***** Information provided *****
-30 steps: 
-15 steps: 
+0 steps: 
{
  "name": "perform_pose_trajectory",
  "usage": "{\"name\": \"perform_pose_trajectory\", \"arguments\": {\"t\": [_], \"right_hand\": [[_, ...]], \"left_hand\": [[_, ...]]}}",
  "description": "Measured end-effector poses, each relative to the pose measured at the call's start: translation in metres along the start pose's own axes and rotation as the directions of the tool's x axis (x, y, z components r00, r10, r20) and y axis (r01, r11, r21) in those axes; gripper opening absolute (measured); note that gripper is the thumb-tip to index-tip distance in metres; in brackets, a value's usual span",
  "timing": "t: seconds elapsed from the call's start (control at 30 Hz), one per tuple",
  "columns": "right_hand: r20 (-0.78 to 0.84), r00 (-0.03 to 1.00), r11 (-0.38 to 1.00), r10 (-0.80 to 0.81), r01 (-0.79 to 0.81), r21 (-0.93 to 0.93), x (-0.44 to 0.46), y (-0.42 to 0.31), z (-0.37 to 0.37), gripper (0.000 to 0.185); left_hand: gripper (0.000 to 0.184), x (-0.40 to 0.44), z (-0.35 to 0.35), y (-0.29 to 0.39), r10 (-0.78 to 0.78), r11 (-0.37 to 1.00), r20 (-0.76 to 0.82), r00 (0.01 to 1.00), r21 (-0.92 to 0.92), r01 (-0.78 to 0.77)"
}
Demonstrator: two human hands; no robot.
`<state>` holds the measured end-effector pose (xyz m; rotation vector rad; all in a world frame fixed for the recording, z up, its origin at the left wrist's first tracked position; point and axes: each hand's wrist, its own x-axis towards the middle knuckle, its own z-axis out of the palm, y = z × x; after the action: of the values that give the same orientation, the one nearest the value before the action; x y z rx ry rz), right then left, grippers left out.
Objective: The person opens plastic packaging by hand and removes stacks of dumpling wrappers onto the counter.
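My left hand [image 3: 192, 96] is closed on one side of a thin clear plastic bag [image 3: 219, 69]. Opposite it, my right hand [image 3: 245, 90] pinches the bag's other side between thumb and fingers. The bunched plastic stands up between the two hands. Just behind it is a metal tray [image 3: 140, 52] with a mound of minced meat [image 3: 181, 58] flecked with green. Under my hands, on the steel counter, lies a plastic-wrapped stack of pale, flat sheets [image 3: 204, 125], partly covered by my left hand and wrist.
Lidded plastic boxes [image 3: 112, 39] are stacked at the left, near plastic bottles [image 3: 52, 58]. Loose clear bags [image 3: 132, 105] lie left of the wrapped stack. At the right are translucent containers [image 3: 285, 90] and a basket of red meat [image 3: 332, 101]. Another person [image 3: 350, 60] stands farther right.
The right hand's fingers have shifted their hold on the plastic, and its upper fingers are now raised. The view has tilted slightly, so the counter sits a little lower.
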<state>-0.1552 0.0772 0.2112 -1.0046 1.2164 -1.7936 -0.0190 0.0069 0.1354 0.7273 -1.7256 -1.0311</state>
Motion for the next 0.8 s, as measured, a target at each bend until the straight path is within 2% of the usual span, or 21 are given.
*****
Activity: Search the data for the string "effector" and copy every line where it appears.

Solution for this exercise:
  "description": "Measured end-effector poses, each relative to the pose measured at the call's start: translation in metres along the start pose's own axes and rotation as the directions of the tool's x axis (x, y, z components r00, r10, r20) and y axis (r01, r11, r21) in those axes; gripper opening absolute (measured); note that gripper is the thumb-tip to index-tip distance in metres; in brackets, a value's usual span",
`<state>` holds the measured end-effector pose (xyz m; rotation vector rad; all in a world frame fixed for the recording, z up, its origin at the left wrist's first tracked position; point and axes: each hand's wrist, its own x-axis towards the middle knuckle, its own z-axis out of the palm, y = z × x; after the action: of the values that give the same orientation, the one nearest the value before the action; x y z rx ry rz), right then left, grippers left out.

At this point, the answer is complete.